Originally Posted By: CincyDavid
So far, every Mad Dog I've flown has been with DL, G4 flights have all been newer Airbus variants A319s and A320s. Allegiant is quickly phasing out the Mad Dogs.

I have no qualms about flying Allegiant, but I do prefer the Delta way of doing things...priority boarding, free checked bag, etc. with my SkyMiles AMEX card, so I tend to fly Delta more often than not.

Valujet 592 would be a better Allegiant comparison than Air Florida 90.


Hearing that name still makes me cringe. As a kid, my grandmother's cheap husband always booked us flights on Valujet, and later AirTran (not be be dissuaded by the fact that this was the same company that slaughtered 100 people). I was big aviation buff as a kid, and I remember that their planes looked like old hooptys even to me.
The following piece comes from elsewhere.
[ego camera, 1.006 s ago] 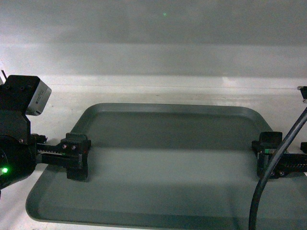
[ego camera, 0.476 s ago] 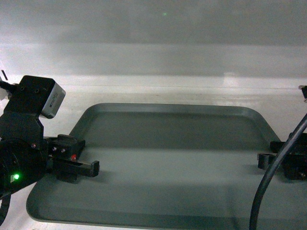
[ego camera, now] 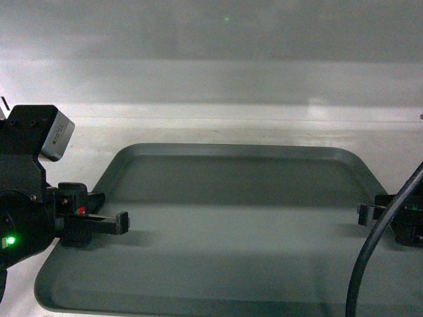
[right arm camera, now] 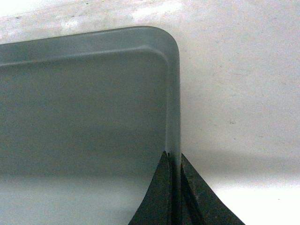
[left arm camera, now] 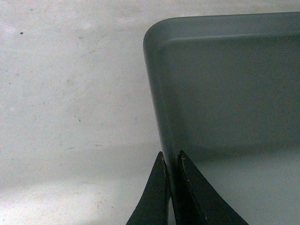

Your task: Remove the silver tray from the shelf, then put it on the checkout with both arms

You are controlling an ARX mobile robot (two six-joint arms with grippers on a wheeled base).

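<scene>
Grey-green and matte, the large rectangular silver tray [ego camera: 225, 224] with rounded corners lies flat on the plain white shelf [ego camera: 218, 125], and each thin black gripper is closed on a side rim: the left gripper [left arm camera: 171, 161] on the left rim, the right gripper [right arm camera: 174, 161] on the right rim. Both holds take only a narrow strip of a low rim. I judge that the tray can slip out or tilt if one arm lifts faster or pulls outward.

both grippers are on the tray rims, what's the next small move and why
Probably a small, level lift with both arms together. The left gripper and right gripper each pinch a side rim of the silver tray, which seems to lie flat on the shelf.
</scene>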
They were definitely 737 planes with the old cigar engines.

All I remember hearing for months was "Valujet this" "Sabretech that". And the fact that literally not one hair was ever found of more than half the people that died.
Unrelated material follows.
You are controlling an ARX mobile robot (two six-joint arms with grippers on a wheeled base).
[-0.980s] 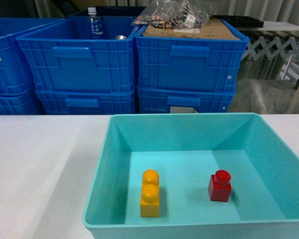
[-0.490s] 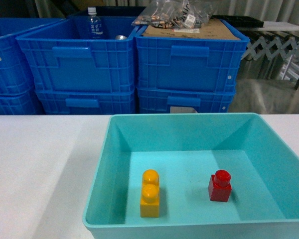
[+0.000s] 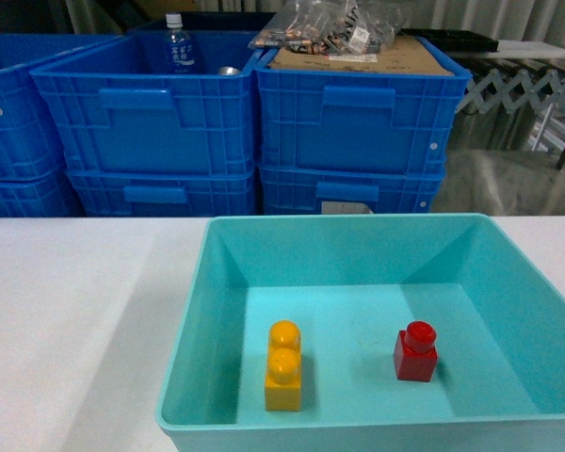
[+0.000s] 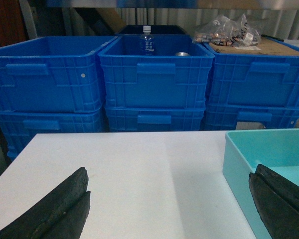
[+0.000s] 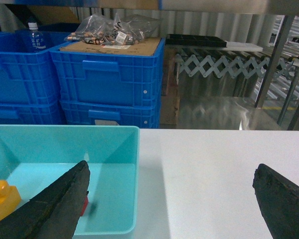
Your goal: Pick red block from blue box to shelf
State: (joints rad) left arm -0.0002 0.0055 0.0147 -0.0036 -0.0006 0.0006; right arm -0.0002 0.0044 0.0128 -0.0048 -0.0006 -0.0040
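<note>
The red block (image 3: 415, 353) stands upright on the floor of the blue box (image 3: 348, 219), right of centre; in the right wrist view only a sliver of the red block (image 5: 84, 205) shows behind my left finger. My right gripper (image 5: 172, 169) is open and empty, hovering over the blue box's (image 5: 65, 128) right rim and the white table. My left gripper (image 4: 168, 179) is open and empty above the table, just left of the blue box (image 4: 234, 159). Shiny steel uprights of the shelf (image 5: 275, 59) rise beyond the table at far right. Neither gripper shows in the head view.
A yellow two-stud block (image 3: 283, 367) lies in the box left of the red one. Stacked dark blue crates (image 3: 245, 122) stand behind the table, holding a bottle (image 3: 176, 45) and bagged parts on cardboard (image 3: 344, 38). A folding lattice conveyor (image 5: 224, 64) sits at back right.
</note>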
All that because some jackholes thought it would be a great idea to load up a plane with what essentially were oxygen incendiary grenades.
 
Originally Posted By: DoubleWasp
Hearing that name still makes me cringe. As a kid, my grandmother's cheap husband always booked us flights on Valujet, and later AirTran (not be be dissuaded by the fact that this was the same company that slaughtered 100 people). I was big aviation buff as a kid, and I remember that their planes looked like old hooptys even to me. They were definitely 737 planes with the old cigar engines.

All I remember hearing for months was "Valujet this" "Sabretech that". And the fact that literally not one hair was ever found of more than half the people that died.

All that because some jackholes thought it would be a great idea to load up a plane with what essentially were oxygen incendiary grenades.


ValuJet 592 was a DC-9, not a 737. I remember that Saturday afternoon when the plane never arrived here in Atlanta. To this very day the mechanic who loaded the oxygen generators is on the run and has never been caught.